Stacked Pull Requests
Stacked Pull Requests
Stacked pull requests are a workflow in which a larger piece of work is split into a linear series of small, reviewable branches. Each branch builds on the previous one — its Git parent is the branch before it in the stack — rather than all branches pointing directly at main.
main ← feature/part-1 ← feature/part-2 ← feature/part-3
Why Stack PRs Instead of One Big PR?
| Benefit | Description |
|---|---|
| Smaller cognitive load | Reviewers focus on one cohesive change at a time, which increases both review speed and quality. |
| Faster feedback loop | You can incorporate feedback from early layers while still making progress on later ones. |
| Reduced merge conflicts | Continuous merging and rebasing prevents a single, painful conflict resolution session at the end. |
| Clear dependency chain | Each PR documents why the next change is needed, creating a narrative that guides the reader through the work. |
| Safer deploys and easier rollbacks | A problematic layer can be reverted without losing unrelated progress in the rest of the stack. |
| Parallel collaboration | Teammates can review or QA early layers while you continue coding later ones. |
| Higher merge velocity | Small PRs tend to meet team size guidelines and pass CI faster than large ones. |
| Better blame granularity | Git history explains intent step by step, making future debugging faster. |
When to Use Stacked PRs
Stacking works well when a task is:
- A large refactor that touches many files across the codebase.
- A multi-step feature with a natural sequence (schema change, then backend logic, then API endpoint, then UI).
- A risky migration where you want to validate each stage before moving to the next.
- Exploratory work where earlier structural changes unlock later polish.
Avoid stacking when:
- The change is already small enough to review in one sitting.
- The dependencies between parts run in both directions — if part A needs part B and part B needs part A, isolate the responsibilities first.
- Your team or tooling cannot easily visualise the chain.

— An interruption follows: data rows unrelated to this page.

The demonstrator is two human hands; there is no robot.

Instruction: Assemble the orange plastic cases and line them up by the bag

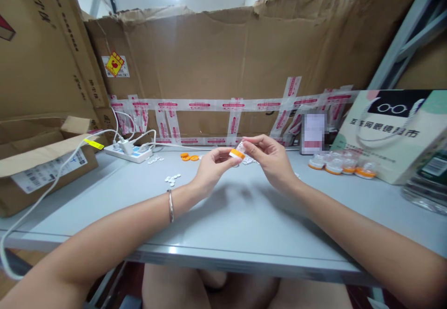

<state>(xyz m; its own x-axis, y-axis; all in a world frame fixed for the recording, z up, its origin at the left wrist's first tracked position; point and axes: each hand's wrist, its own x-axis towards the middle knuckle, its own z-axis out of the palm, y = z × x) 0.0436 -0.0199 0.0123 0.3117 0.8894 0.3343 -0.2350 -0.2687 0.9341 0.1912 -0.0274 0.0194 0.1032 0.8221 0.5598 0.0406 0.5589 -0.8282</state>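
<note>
Over the middle of the table, my left hand (212, 168) pinches a small orange and white round cap (237, 153) between thumb and fingers. My right hand (271, 156) is closed at the cap's upper side, its fingertips on a small white piece with dark print (241, 146). Whether that piece sits in the cap or only touches it, I cannot tell. Behind the hands lie more white printed pieces (248, 160), partly hidden. Several orange rings (190, 157) rest left of them, and small white discs (172, 179) are scattered closer to my left forearm.
Several clear containers with orange bases (333, 165) stand at the right, before a paper bag (380, 137) and a propped phone (313, 134). A power strip (131, 153) with cables and an open carton (49, 164) occupy the left. Tall cardboard (209, 57) walls the back.
</note>
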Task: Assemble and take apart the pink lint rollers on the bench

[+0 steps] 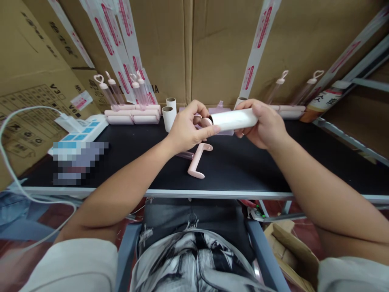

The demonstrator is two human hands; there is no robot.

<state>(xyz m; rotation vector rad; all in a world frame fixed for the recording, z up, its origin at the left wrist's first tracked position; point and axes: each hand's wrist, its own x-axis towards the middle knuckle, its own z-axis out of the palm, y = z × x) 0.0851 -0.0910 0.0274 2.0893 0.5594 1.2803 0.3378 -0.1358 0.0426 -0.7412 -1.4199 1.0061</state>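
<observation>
A white cylinder [234, 120] lies nearly level between my two hands above the black table. My right hand [267, 123] is wrapped round its right end. At the left end, my left hand [193, 125] pinches the cylinder's edge, with a small pink rounded piece [207, 122] at the opening. Below my left hand, a pink bracket-shaped handle [197, 161] rests on the table, and a clear pinkish tube [185, 155] touches it. Behind my hands lies a translucent pink sheet [226, 132], partly hidden.
White cardboard tubes [168, 117] stand behind my left hand. Pink rollers [133, 115] with clear heart-topped tubes line the back left, others the back right. A power strip [83, 133] with a white cable is left, a bottle [326, 99] right. Cardboard boxes [164, 44] wall the back.
</observation>
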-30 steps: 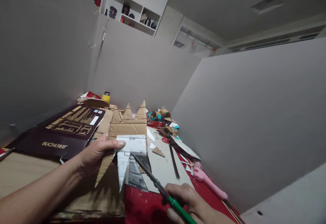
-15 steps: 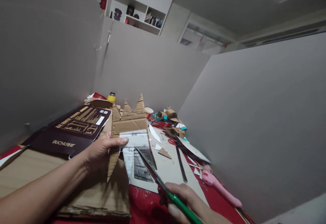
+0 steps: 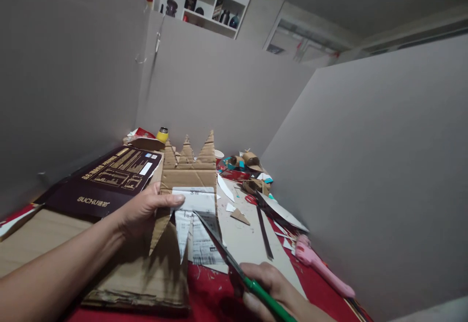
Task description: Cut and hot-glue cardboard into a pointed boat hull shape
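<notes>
My left hand (image 3: 144, 211) grips a brown cardboard piece (image 3: 189, 178) with pointed zigzag cuts at both ends and a white shipping label (image 3: 195, 200) on it, holding it raised above the table. My right hand (image 3: 268, 288) is closed on green-handled scissors (image 3: 234, 266). Their open blades reach up into the lower edge of the cardboard, by the label.
A dark printed box sheet (image 3: 109, 180) and flat cardboard (image 3: 139, 278) lie at the left. Cardboard scraps, a white sheet (image 3: 248, 244), a dark strip (image 3: 263, 227) and a pink tool (image 3: 323, 273) litter the red table. Grey walls close in behind and right.
The view has shifted slightly; the cardboard has tilted a little more upright in my left hand. The scissor blades stay at the same cut by the label.
</notes>
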Available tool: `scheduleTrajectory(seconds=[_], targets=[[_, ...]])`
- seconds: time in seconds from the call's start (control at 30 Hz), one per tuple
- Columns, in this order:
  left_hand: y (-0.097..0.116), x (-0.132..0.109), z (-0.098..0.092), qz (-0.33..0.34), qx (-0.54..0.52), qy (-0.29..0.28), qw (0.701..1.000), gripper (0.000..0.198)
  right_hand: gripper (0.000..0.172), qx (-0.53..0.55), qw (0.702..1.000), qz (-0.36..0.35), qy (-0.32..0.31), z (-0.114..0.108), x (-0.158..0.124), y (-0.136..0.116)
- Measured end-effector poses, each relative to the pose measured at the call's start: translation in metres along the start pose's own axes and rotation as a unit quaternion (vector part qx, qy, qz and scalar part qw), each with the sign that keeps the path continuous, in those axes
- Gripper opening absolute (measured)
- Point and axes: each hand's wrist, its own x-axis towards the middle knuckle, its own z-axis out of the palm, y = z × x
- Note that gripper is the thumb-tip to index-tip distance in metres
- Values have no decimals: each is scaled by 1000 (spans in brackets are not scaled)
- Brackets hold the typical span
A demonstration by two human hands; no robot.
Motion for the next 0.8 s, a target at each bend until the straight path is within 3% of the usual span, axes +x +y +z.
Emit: scheduleTrajectory(seconds=[0.23,0.33,0.57,0.8], targets=[[4,2,-3,37,41,-3,998,43,59,-1,999,36,33,-4,-10,10],[7,2,-3,58,80,-3,995,41,55,-1,999,19,27,-4,-9,13],[10,0,-5,79,164,-6,983,34,49,104,992,-49,-51,-5,4,-6],[12,-3,-1,93,196,0,976,31,47,88,995,-35,-44,-7,-7,-3]])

Educate the team before introducing the workflow.
Core Principles
- Each PR must deliver one reviewable, internally coherent improvement. Keep the scope narrow.
- The diff should show only what is new relative to the previous layer. Rebase as needed to keep branches clean.
- Maintain a narrative flow: the description of each PR should reference the one before it and preview the one after.
- CI must stay green at every layer. No broken intermediate states.
- Do not sneak unrelated fixes into a later stack layer. If a fix is independent of the feature, create a separate PR off
main.
Branch Naming
Use a shared prefix so that your IDE, Git hosting platform, and teammates can sort and identify the stack at a glance. Number the branches to make the ordering obvious:
feature/payments/01-models
feature/payments/02-service
feature/payments/03-endpoints
feature/payments/04-ui
This convention also makes rebasing and updating the stack straightforward — you always know which branch comes next.